PROVIDED RECORDS START

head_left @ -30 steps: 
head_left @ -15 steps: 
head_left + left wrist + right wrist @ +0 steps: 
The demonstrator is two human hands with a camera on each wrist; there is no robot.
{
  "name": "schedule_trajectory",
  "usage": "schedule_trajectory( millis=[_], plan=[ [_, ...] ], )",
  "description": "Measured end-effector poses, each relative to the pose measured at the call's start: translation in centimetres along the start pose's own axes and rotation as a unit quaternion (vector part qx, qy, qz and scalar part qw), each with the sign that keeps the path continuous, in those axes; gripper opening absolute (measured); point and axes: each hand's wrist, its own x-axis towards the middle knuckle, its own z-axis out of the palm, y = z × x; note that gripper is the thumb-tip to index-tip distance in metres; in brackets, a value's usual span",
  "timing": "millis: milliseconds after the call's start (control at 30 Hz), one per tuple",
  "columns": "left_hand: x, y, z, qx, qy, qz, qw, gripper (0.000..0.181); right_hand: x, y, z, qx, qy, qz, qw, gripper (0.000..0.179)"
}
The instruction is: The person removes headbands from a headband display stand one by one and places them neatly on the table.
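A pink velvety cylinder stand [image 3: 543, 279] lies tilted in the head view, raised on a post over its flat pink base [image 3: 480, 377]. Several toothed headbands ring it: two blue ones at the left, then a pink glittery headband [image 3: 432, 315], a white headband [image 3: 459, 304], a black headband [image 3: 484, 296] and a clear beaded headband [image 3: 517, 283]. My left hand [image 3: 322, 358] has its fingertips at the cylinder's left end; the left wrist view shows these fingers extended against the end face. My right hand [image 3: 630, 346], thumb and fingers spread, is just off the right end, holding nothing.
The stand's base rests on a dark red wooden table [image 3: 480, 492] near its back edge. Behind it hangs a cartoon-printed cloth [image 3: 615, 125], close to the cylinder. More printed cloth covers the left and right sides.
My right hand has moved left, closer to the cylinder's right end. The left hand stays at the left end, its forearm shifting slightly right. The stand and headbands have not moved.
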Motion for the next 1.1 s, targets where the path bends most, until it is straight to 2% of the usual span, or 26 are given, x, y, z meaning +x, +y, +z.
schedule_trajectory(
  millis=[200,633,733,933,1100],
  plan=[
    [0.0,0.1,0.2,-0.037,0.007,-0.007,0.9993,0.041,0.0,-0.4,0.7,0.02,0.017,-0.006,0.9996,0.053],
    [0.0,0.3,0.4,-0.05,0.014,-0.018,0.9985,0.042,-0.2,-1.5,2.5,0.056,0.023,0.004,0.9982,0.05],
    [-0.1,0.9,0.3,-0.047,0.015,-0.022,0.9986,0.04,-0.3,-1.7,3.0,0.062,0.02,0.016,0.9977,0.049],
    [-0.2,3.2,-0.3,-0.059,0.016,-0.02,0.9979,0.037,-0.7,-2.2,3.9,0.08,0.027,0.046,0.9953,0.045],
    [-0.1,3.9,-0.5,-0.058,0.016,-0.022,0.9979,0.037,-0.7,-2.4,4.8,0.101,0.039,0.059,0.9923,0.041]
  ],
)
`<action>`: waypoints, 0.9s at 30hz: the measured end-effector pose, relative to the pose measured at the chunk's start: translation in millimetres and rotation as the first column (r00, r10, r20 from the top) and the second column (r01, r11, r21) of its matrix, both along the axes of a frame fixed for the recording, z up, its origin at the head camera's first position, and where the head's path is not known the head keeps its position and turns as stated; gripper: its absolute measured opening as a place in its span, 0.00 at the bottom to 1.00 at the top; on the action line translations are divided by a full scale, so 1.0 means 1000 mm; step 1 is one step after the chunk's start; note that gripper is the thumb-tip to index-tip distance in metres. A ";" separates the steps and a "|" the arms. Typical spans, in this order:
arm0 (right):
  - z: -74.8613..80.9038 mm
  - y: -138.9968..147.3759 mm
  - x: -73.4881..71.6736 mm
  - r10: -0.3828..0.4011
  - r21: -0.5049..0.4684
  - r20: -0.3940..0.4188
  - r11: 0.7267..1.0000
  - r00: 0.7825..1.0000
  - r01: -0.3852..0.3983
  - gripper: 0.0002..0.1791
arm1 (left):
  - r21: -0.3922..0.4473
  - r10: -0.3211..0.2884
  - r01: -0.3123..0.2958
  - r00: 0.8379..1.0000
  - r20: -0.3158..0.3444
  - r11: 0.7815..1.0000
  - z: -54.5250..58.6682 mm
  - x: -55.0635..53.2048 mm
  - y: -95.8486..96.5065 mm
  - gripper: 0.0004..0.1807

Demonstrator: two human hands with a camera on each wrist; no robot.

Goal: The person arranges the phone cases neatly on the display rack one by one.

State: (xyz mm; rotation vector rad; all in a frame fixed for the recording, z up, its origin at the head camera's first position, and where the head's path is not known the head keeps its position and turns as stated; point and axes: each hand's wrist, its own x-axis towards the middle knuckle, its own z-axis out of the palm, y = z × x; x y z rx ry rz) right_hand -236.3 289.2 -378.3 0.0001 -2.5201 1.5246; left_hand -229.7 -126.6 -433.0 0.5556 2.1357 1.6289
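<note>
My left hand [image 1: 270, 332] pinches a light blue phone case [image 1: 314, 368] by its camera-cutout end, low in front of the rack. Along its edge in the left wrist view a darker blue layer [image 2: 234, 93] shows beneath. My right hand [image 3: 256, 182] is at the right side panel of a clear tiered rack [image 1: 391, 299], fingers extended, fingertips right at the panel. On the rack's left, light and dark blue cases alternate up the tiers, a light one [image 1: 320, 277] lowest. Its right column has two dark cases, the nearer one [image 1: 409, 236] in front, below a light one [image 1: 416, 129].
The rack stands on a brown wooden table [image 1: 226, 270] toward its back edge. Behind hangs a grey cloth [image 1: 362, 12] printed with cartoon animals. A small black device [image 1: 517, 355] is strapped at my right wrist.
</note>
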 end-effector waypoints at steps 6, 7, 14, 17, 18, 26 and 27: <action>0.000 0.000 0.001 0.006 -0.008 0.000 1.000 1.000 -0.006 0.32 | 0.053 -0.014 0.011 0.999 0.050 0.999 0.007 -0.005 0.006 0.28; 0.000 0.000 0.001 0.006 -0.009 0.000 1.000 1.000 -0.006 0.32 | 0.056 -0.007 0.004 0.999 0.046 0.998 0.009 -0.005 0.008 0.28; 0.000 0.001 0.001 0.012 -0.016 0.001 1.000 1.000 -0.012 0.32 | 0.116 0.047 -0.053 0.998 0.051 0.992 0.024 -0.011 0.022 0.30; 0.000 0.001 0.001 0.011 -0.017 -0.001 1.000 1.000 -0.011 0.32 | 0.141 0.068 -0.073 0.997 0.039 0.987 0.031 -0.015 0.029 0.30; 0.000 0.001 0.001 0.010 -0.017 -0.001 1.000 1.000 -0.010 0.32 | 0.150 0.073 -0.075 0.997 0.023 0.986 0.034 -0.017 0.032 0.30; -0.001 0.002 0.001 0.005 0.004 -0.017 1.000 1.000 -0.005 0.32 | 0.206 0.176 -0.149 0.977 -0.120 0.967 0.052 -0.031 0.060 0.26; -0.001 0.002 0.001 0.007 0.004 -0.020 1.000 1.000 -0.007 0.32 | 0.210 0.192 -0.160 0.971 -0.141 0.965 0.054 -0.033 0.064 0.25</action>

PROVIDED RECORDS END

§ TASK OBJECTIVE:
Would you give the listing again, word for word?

§ TASK RESPONSE:
head_left @ -30 steps: 
head_left @ -15 steps: 
head_left + left wrist + right wrist @ +0 steps: 
The demonstrator is two human hands with a camera on each wrist; there is no robot.
{
  "name": "schedule_trajectory",
  "usage": "schedule_trajectory( millis=[_], plan=[ [_, ...] ], )",
  "description": "Measured end-effector poses, each relative to the pose measured at the call's start: translation in centimetres along the start pose's own axes and rotation as a unit quaternion (vector part qx, qy, qz and scalar part qw), each with the sign that keeps the path continuous, in those axes; gripper opening absolute (measured); point and axes: each hand's wrist, its own x-axis towards the middle knuckle, its own z-axis out of the palm, y = z × x; note that gripper is the thumb-tip to index-tip distance in metres; in brackets, a value's usual span",
  "timing": "millis: milliseconds after the call's start (control at 30 Hz), one per tuple",
  "columns": "left_hand: x, y, z, qx, qy, qz, qw, gripper (0.000..0.181); right_hand: x, y, z, qx, qy, qz, qw, gripper (0.000..0.179)"
}
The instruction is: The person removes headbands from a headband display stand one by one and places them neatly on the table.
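A pink velvety cylinder stand [image 3: 543, 279] lies tilted in the head view, raised on a post over its flat pink base [image 3: 480, 377]. Several toothed headbands ring it: two blue ones at the left, then a pink glittery headband [image 3: 432, 315], a white headband [image 3: 459, 304], a black headband [image 3: 484, 296] and a clear beaded headband [image 3: 517, 283]. My left hand [image 3: 322, 358] has its fingertips at the cylinder's left end; the left wrist view shows these fingers extended against the end face. My right hand [image 3: 630, 346], thumb and fingers spread, is just off the right end, holding nothing.
The stand's base rests on a dark red wooden table [image 3: 480, 492] near its back edge. Behind it hangs a cartoon-printed cloth [image 3: 615, 125], close to the cylinder. More printed cloth covers the left and right sides.
My right hand has moved left, closer to the cylinder's right end. The left hand stays at the left end, its forearm shifting slightly right. The stand and headbands have not moved.
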Motion for the next 1.1 s, targets where the path bends most, until it is straight to 2% of the usual span, or 26 are given, x, y, z meaning +x, +y, +z.
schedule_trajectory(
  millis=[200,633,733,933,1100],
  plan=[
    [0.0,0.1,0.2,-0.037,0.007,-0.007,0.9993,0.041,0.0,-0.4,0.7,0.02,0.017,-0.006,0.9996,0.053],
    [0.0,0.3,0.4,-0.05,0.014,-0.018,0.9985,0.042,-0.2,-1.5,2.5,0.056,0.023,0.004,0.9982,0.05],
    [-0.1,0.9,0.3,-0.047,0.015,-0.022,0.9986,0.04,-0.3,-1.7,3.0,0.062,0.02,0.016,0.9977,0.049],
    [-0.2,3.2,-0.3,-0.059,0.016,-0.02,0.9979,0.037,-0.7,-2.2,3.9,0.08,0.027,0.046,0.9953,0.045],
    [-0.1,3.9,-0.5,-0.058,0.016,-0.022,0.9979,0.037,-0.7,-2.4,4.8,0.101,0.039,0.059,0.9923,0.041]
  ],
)
`<action>`: waypoints, 0.9s at 30hz: the measured end-effector pose, relative to the pose measured at the chunk's start: translation in millimetres and rotation as the first column (r00, r10, r20 from the top) and the second column (r01, r11, r21) of its matrix, both along the axes of a frame fixed for the recording, z up, its origin at the head camera's first position, and where the head's path is not known the head keeps its position and turns as stated; gripper: its absolute measured opening as a place in its span, 0.00 at the bottom to 1.00 at the top; on the action line translations are divided by a full scale, so 1.0 means 1000 mm; step 1 is one step after the chunk's start; note that gripper is the thumb-tip to index-tip distance in metres. A ";" separates the steps and a "|" the arms. Typical spans, in this order:
arm0 (right):
  - z: -74.8613..80.9038 mm
  - y: -138.9968..147.3759 mm
  - x: -73.4881..71.6736 mm
  - r10: -0.3828..0.4011
  - r21: -0.5049..0.4684
  - r20: -0.3940..0.4188
  - r11: 0.7267..1.0000
  - r00: 0.7825..1.0000
  - r01: -0.3852..0.3983
  - gripper: 0.0002..0.1791
arm1 (left):
  - r21: -0.3922..0.4473
  - r10: -0.3211..0.2884
  - r01: -0.3123..0.2958
  - r00: 0.8379..1.0000
  - r20: -0.3158..0.3444
  - r11: 0.7815..1.0000
  - z: -54.5250..58.6682 mm
  - x: -55.0635..53.2048 mm
  - y: -95.8486..96.5065 mm
  - gripper: 0.0004..0.1807

Demonstrator: two human hands with a camera on each wrist; no robot.

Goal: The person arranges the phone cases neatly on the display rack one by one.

State: (xyz mm; rotation vector rad; all in a frame fixed for the recording, z up, its origin at the head camera's first position, and where the head's path is not known the head keeps its position and turns as stated; point and axes: each hand's wrist, its own x-axis towards the middle knuckle, its own z-axis out of the palm, y = z × x; x y z rx ry rz) right_hand -236.3 289.2 -378.3 0.0001 -2.5201 1.5246; left_hand -229.7 -126.6 -433.0 0.5556 2.1357 1.6289
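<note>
My left hand [image 1: 270, 332] pinches a light blue phone case [image 1: 314, 368] by its camera-cutout end, low in front of the rack. Along its edge in the left wrist view a darker blue layer [image 2: 234, 93] shows beneath. My right hand [image 3: 256, 182] is at the right side panel of a clear tiered rack [image 1: 391, 299], fingers extended, fingertips right at the panel. On the rack's left, light and dark blue cases alternate up the tiers, a light one [image 1: 320, 277] lowest. Its right column has two dark cases, the nearer one [image 1: 409, 236] in front, below a light one [image 1: 416, 129].
The rack stands on a brown wooden table [image 1: 226, 270] toward its back edge. Behind hangs a grey cloth [image 1: 362, 12] printed with cartoon animals. A small black device [image 1: 517, 355] is strapped at my right wrist.
</note>
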 end-effector waypoints at steps 6, 7, 14, 17, 18, 26 and 27: <action>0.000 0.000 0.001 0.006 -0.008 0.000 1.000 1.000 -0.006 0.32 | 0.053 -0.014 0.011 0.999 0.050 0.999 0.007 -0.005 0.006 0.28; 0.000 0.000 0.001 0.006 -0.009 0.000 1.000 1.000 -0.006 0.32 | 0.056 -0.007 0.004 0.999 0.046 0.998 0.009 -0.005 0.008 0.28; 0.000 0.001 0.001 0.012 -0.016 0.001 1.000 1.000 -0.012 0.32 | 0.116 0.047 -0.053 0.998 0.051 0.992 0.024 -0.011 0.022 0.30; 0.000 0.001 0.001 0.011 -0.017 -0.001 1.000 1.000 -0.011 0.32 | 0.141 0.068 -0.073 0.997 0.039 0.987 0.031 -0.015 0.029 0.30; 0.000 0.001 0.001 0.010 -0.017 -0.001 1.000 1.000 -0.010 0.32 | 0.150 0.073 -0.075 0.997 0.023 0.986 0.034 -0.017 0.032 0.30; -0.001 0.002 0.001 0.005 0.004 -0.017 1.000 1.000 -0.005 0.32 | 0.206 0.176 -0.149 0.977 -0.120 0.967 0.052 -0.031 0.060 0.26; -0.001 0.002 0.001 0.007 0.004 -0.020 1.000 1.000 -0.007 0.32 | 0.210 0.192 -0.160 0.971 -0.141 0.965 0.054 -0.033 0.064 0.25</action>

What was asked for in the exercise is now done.